Stored items from a collection:
== Segment start ==
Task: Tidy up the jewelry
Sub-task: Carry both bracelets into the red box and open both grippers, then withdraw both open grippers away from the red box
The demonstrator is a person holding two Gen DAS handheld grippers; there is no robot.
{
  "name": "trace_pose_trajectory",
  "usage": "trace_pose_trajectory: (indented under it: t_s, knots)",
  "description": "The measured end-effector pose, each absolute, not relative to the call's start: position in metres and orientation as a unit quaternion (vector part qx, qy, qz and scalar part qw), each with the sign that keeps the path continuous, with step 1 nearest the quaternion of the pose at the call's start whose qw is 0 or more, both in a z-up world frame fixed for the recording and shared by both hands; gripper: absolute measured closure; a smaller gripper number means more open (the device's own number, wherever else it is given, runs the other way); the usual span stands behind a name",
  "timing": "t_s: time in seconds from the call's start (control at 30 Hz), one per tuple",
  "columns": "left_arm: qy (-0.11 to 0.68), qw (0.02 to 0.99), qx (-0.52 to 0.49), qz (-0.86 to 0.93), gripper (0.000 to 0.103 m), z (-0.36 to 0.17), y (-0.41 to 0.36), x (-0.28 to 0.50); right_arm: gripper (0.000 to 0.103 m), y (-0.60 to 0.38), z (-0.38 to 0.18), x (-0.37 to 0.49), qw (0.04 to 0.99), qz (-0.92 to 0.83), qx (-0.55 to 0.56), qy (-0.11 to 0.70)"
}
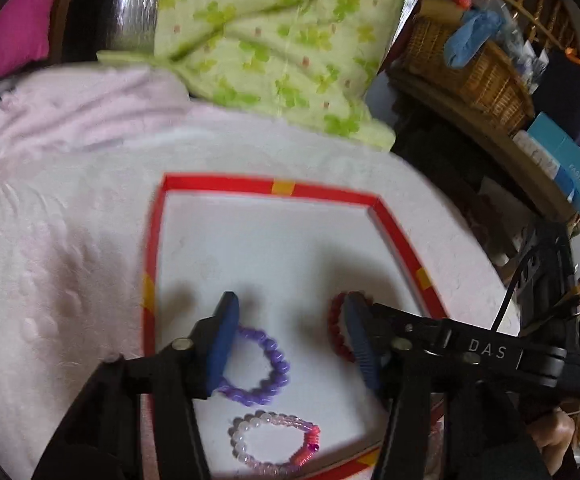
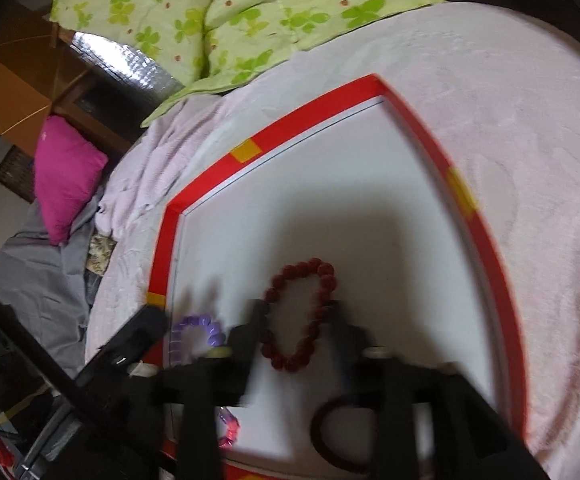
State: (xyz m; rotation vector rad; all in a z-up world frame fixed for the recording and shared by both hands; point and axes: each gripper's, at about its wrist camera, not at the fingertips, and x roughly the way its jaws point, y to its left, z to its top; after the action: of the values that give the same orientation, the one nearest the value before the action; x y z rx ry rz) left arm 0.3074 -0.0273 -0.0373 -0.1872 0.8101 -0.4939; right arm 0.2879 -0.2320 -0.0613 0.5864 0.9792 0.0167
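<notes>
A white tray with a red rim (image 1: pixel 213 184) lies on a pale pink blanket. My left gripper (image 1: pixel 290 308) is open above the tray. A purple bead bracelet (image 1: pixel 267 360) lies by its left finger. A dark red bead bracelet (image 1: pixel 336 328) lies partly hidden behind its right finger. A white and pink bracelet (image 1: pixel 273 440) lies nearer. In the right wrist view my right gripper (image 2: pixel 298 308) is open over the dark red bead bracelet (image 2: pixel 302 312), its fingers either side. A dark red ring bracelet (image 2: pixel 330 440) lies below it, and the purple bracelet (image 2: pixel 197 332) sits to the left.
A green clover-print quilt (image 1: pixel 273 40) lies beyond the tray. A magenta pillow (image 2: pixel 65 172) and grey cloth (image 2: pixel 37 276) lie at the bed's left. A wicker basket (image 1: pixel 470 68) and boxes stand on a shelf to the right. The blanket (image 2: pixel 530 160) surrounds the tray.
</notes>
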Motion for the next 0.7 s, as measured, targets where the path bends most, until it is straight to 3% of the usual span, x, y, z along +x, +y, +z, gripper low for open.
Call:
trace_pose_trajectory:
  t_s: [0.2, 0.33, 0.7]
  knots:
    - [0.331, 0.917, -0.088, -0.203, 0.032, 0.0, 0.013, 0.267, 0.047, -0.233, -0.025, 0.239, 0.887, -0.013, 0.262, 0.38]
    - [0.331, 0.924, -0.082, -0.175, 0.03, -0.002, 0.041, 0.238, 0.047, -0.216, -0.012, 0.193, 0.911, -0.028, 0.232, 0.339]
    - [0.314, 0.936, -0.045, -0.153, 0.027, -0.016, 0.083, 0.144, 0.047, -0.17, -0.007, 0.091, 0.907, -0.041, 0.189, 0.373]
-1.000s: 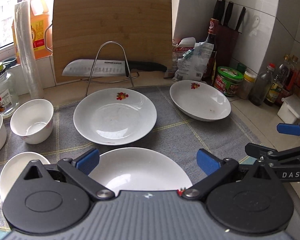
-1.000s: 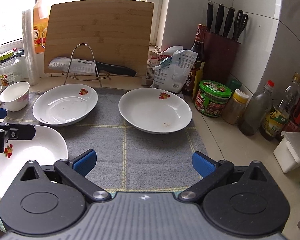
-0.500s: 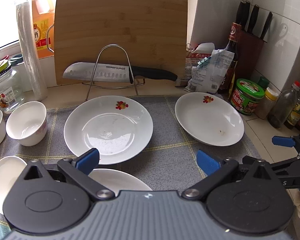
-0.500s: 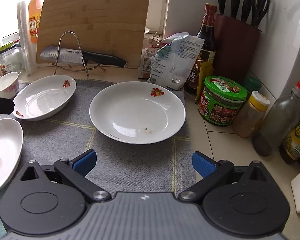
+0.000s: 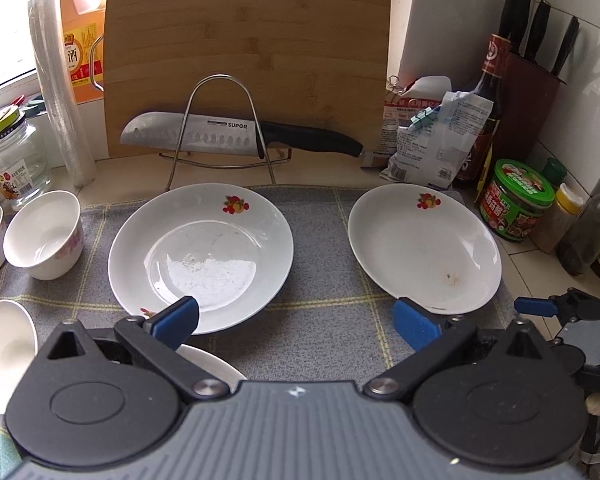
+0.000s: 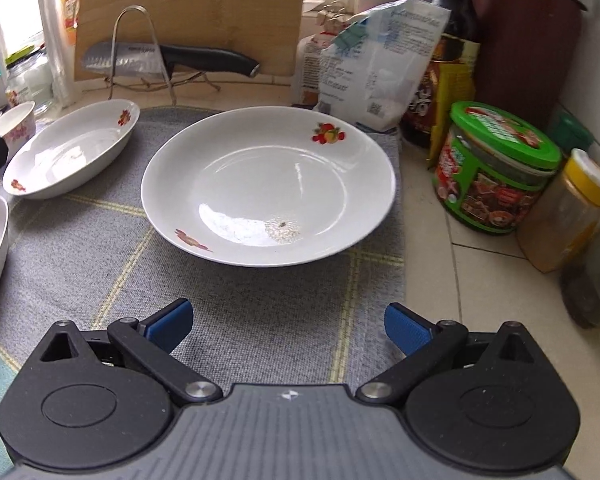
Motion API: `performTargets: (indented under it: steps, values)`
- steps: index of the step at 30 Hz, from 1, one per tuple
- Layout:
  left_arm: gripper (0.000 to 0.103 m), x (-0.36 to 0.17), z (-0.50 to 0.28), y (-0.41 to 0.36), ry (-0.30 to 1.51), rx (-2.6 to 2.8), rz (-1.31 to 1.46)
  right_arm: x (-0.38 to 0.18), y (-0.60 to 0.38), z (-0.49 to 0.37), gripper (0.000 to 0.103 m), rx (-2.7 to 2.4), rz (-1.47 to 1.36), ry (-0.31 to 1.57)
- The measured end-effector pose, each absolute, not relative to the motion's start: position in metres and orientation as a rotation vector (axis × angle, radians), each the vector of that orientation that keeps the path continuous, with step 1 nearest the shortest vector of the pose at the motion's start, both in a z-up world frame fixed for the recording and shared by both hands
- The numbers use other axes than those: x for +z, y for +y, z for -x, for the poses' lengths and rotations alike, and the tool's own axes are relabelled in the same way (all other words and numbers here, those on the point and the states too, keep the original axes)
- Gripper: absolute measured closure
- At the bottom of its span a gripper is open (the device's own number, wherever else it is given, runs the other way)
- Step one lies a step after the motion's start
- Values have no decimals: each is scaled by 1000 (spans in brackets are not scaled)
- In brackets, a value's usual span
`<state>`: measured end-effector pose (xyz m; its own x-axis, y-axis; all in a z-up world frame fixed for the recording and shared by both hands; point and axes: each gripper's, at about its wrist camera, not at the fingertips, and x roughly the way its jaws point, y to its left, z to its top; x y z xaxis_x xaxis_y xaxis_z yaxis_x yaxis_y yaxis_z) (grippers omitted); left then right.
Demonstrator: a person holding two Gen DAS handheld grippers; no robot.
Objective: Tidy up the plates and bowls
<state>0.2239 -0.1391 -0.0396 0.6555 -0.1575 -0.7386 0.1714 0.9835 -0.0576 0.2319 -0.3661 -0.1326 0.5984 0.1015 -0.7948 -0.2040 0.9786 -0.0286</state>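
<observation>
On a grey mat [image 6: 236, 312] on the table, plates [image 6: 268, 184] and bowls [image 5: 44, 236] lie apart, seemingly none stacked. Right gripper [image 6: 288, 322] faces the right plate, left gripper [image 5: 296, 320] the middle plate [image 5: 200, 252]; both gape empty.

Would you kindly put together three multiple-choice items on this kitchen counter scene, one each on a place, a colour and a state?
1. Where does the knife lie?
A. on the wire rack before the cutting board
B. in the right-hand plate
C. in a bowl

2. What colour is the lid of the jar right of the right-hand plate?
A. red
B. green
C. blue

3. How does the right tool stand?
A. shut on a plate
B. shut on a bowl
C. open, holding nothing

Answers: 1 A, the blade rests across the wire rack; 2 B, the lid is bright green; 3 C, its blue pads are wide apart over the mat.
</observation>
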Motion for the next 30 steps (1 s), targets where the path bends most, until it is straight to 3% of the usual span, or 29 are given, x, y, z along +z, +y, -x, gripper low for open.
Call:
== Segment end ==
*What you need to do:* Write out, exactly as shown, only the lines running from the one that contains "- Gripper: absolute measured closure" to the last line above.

*Answer section:*
- Gripper: absolute measured closure
- At the bottom of its span a gripper is open (the device's own number, wherever else it is given, runs the other way)
- Step one lies a step after the motion's start
- Values have no decimals: each is scaled by 1000 (spans in brackets are not scaled)
- In brackets, a value's usual span
`<state>`: measured end-effector pose (xyz m; its own x-axis, y-axis; all in a z-up world frame fixed for the recording and shared by both hands; point and axes: each gripper's, at about its wrist camera, not at the fingertips, and x roughly the way its jaws point, y to its left, z to its top; x y z xaxis_x xaxis_y xaxis_z yaxis_x yaxis_y yaxis_z) (grippers omitted); left then right.
Demonstrator: a person holding two Gen DAS handheld grippers; no robot.
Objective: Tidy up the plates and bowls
<state>0.2239 -0.1391 -0.0396 0.6555 -0.1575 -0.7386 0.1714 0.9835 -0.0576 0.2319 -0.3661 -0.1326 0.5984 0.1015 -0.7948 -0.2040 0.9786 -0.0286</state>
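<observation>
On a grey mat [image 6: 236, 312] on the table, plates [image 6: 268, 184] and bowls [image 5: 44, 236] lie apart, seemingly none stacked. Right gripper [image 6: 288, 322] faces the right plate, left gripper [image 5: 296, 320] the middle plate [image 5: 200, 252]; both gape empty.

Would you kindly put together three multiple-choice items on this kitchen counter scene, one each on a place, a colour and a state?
1. Where does the knife lie?
A. on the wire rack before the cutting board
B. in the right-hand plate
C. in a bowl

2. What colour is the lid of the jar right of the right-hand plate?
A. red
B. green
C. blue

3. How does the right tool stand?
A. shut on a plate
B. shut on a bowl
C. open, holding nothing

Answers: 1 A, the blade rests across the wire rack; 2 B, the lid is bright green; 3 C, its blue pads are wide apart over the mat.
</observation>
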Motion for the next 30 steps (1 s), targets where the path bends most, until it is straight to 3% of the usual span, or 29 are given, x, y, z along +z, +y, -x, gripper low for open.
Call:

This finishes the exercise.